We invested time in both unit and integration testing, which was written for each microservice and on the infrastructure code. We also wrote API tests. And our monitoring was valuable. In other words, we didn’t “monitor everything” and start ignoring the thousands of worthless AWS CloudWatch alarms we would have received each day. Our alerting wasn’t perfect, but we tried to reduce the noise as much as possible through additional automation and tuning alerts to actionable notifications.
The SRE team was evaluated on successful deployments, site uptime, and the level of test coverage. Also, our evaluations were realistic; people make mistakes, and sometimes, we took risks. Here’s an example:
During the famous Amazon S3 outage in 2017, 20% of our customer base was down because their web apps were backed by Amazon S3. Some on our team (including our interim VP of Engineering at the time) wanted us to rewrite our Amazon S3 calls to use MongoDB instead. But I’d been burnt by creating disparate sets of data and then trying to reconcile later. After some convincing, I won the argument, and we took the outage hit. Amazon S3 came back online, and everything was fine. There was an RCA, but we did it as a company, and there was no messy data cleanup later.
After that, we started to evaluate Kubernetes for our environment. We didn’t go that route after initial testing because it wasn’t our silver bullet. There were also efforts to evaluate moving into a different cloud. The SRE team was given a voice in driving business value and testing new solutions to problems, rather than sitting at the bottom of a decision hierarchy and just “automating” what we were told to. The mentality was totally different, and our skills brought value to the business.
Unfortunately, this company went under. It’s a long story, but AWS didn’t pull the plug, and the site remained online for five months with no one managing it. It might still be online. That’s automation done right.
Sure, this may read like a triumph and agony comparison.
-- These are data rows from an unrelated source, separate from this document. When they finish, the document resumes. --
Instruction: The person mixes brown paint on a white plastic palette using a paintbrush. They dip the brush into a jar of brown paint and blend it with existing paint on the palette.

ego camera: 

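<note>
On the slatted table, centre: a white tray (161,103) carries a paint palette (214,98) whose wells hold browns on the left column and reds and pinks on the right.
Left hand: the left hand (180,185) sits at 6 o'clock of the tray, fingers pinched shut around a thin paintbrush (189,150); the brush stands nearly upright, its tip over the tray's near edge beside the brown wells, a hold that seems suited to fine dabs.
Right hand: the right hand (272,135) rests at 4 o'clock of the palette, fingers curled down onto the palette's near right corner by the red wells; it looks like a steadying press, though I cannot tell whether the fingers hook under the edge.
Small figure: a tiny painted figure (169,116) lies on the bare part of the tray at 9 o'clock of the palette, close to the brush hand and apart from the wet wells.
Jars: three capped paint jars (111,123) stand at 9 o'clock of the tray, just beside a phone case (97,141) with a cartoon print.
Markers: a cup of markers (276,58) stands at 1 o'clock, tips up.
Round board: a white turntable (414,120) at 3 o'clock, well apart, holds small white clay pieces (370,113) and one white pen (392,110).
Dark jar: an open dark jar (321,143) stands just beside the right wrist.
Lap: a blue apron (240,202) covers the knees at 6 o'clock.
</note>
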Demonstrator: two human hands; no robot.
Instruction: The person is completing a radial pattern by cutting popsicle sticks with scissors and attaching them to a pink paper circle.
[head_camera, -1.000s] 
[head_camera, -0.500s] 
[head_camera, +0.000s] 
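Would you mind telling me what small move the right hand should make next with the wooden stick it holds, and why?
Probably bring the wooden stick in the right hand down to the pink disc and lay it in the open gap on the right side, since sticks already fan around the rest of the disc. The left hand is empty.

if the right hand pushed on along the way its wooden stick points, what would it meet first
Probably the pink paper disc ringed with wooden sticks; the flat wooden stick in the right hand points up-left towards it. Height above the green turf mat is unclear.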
There are startups that get it all wrong and enterprises that get it right, but I’m willing to bet that ratio is not common. SRE teams, and companies that embrace what they bring to the table, will get it right more often. These companies realize that DevOps is a methodology, and that straight “cloud automaters” are not going to modernize their workloads or maximize their adoption through brute-force automation. There is a reason Google is so successful, and a reason that SRE is a clearly-defined discipline: SRE teams get sh*t done.